*** SOURCE DATA Section Begins ***
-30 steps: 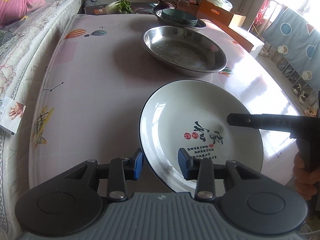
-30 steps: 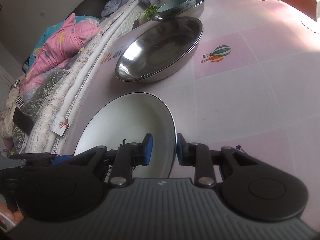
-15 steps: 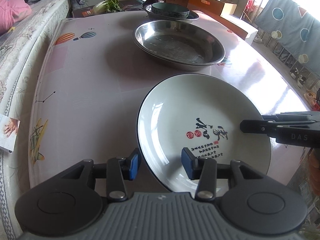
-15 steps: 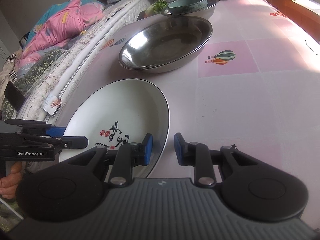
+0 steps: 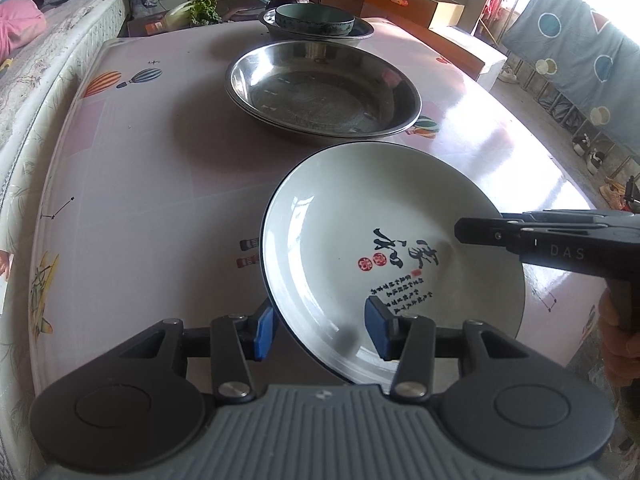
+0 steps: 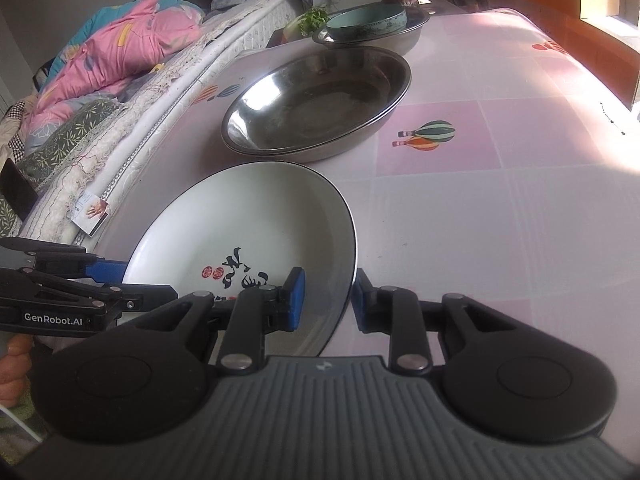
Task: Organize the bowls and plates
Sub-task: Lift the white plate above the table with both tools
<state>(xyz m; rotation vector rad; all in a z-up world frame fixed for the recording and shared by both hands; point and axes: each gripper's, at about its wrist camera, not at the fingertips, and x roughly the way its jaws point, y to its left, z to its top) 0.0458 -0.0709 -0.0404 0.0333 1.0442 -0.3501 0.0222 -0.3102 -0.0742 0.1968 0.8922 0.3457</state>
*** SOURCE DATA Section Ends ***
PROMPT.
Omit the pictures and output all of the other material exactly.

WRITTEN RESPONSE.
-30 steps: 
-30 steps: 
-15 steps: 
-15 steps: 
+0 steps: 
+0 steps: 
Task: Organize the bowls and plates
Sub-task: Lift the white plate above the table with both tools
<state>(xyz m; rotation vector rad; all in a z-up world frame fixed for the recording and shared by both hands; point and axes: each gripper's, at about its wrist camera, not at the fingertips, and x roughly the way its jaws point, y to its left, z to its top) 0.0458 -0.0709 -0.0404 0.0333 1.0442 -0.3501 0.0222 -0.3102 -0.0742 0.1968 0.8922 0.3457</state>

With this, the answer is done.